Opinion of the Court, United States v. Oklahoma Gas & Electric Co., 318 U.S. 206 ( Feb. 15, 1943)

Decision Date: December 15, 1943

Justice Jackson delivered the opinion the Court in this case which centered on the Oklahoma Gas & Electric Company’s electric service lines alongside a highway that travelled through allotted Indian land. In this case, the United States requested both for a declaratory judgment that acknowledged that the Oklahoma Gas & Electric Company illegally occupied certain Indian land, and also, for an injunction to end the Company’s occupation of the aforementioned land. The Supreme Court affirmed the decision of the lower court and dismissed the complaint.

Opinion of the Court, Terminal Railroad Association of St. Louis v. Brotherhood of Railroad Trainmen, 318 U.S. 1 (Jan. 18, 1943)

Decision Date: December 18, 1943

Robert Jackson delivered the opinion of the Court in this case that dealt with the Brotherhood of Railroad’s call for the Terminal Railroad Association of St. Louis to provide cabooses on all trains to accommodate the railroad switchmen. At the time, railroad switchmen were extremely vulnerable to injury since they were required to ride on the train’s top or side during travel. The Supreme Court decided in favor of the Brotherhood of Railroad and ruled that cabooses must be attached for switchmen on runs both within the state and across state borders.

Opinion of the Court, National Labor Relations Board v.

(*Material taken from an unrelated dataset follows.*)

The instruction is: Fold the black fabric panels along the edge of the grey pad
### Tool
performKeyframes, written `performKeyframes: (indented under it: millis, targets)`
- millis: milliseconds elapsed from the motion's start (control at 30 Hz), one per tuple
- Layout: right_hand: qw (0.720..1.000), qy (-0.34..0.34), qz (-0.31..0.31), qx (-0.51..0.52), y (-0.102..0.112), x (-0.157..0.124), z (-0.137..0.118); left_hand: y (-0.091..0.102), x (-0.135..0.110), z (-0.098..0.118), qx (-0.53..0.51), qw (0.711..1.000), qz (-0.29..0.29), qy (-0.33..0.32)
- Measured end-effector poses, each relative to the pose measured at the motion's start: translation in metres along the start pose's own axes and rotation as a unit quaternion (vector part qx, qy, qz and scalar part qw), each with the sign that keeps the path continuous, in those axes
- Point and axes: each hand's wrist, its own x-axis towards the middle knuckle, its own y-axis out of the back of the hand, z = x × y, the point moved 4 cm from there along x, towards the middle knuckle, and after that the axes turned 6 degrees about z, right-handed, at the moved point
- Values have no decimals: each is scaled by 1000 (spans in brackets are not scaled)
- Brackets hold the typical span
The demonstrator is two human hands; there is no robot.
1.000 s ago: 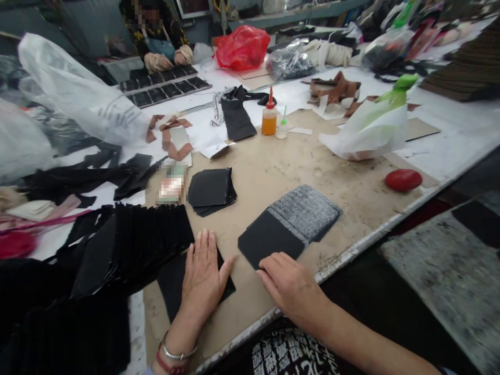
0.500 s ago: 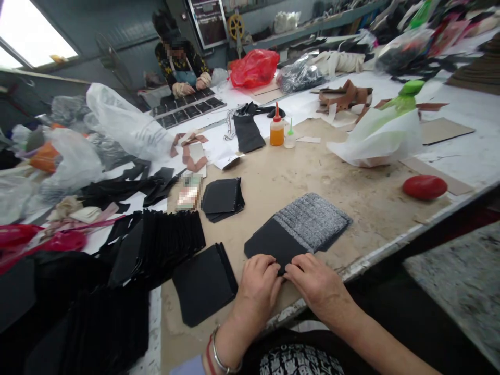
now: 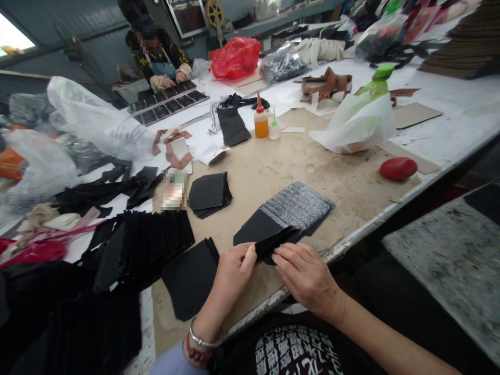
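Black-and-grey panels (image 3: 287, 213) lie in an overlapping stack at the centre of the frame, just right of the middle, with the near edge of one or more lifted between the two hands. Thumb and forefinger of the left hand (image 3: 234, 265) are pinched on the left end of that raised edge, while the fingers of the right hand (image 3: 307, 273) are bunched at its right end; whether these grip the edge or only touch it cannot be told. Half a second ago the fingertips nearly met at the near corner and the stack lay flat; now the hands are farther apart, the edge stands up in a dark fold, and the grey part shows stepped bands. One second ago the left hand was spread flat on the black pile (image 3: 187, 284) at lower left, which now lies free beside the left forearm. Above that pile sits a smaller black pile (image 3: 209, 192), and to its left leans a row of black pieces (image 3: 152, 239). Farther out on the worktop (image 3: 292, 161), an orange-filled bottle (image 3: 261, 126) stands at upper centre and a red oval object (image 3: 398, 168) rests at right; at upper left, a co-worker's hands (image 3: 175, 78) are over black pieces laid in rows.
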Motion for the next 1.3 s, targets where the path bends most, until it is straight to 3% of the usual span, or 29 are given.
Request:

Indiana & Michigan Electric Co., 318 U.S. 9 (Jan. 18, 1943)

Decision Date: December 18, 1943

Justice Jackson delivered the opinion of the Court in this case, which granted the respondent’s (Indiana & Michigan Electric Company) petition to remand the case to the Labor Board, with the inclusion of supplementary evidence.

Dissenting opinion, United States Ex Rel. Marcus v. Hess, 317 U.S. 537 (Jan. 18, 1943)

Decision Date: December 18, 1943

In this case, the respondents were charged with defrauding the United States, via defrauding the local governmental units as opposed to the U.S. government, because of alleged collusive bidding on state sanctioned projects. The Supreme Court was not determining whether the collusive bidding occurred, but rather, whether the respondents could be prosecuted under the statue that the lower court employed. Ultimately, the Supreme Court reversed the decision of the lower court to the dismay of Robert Jackson, who wrote a dissenting opinion.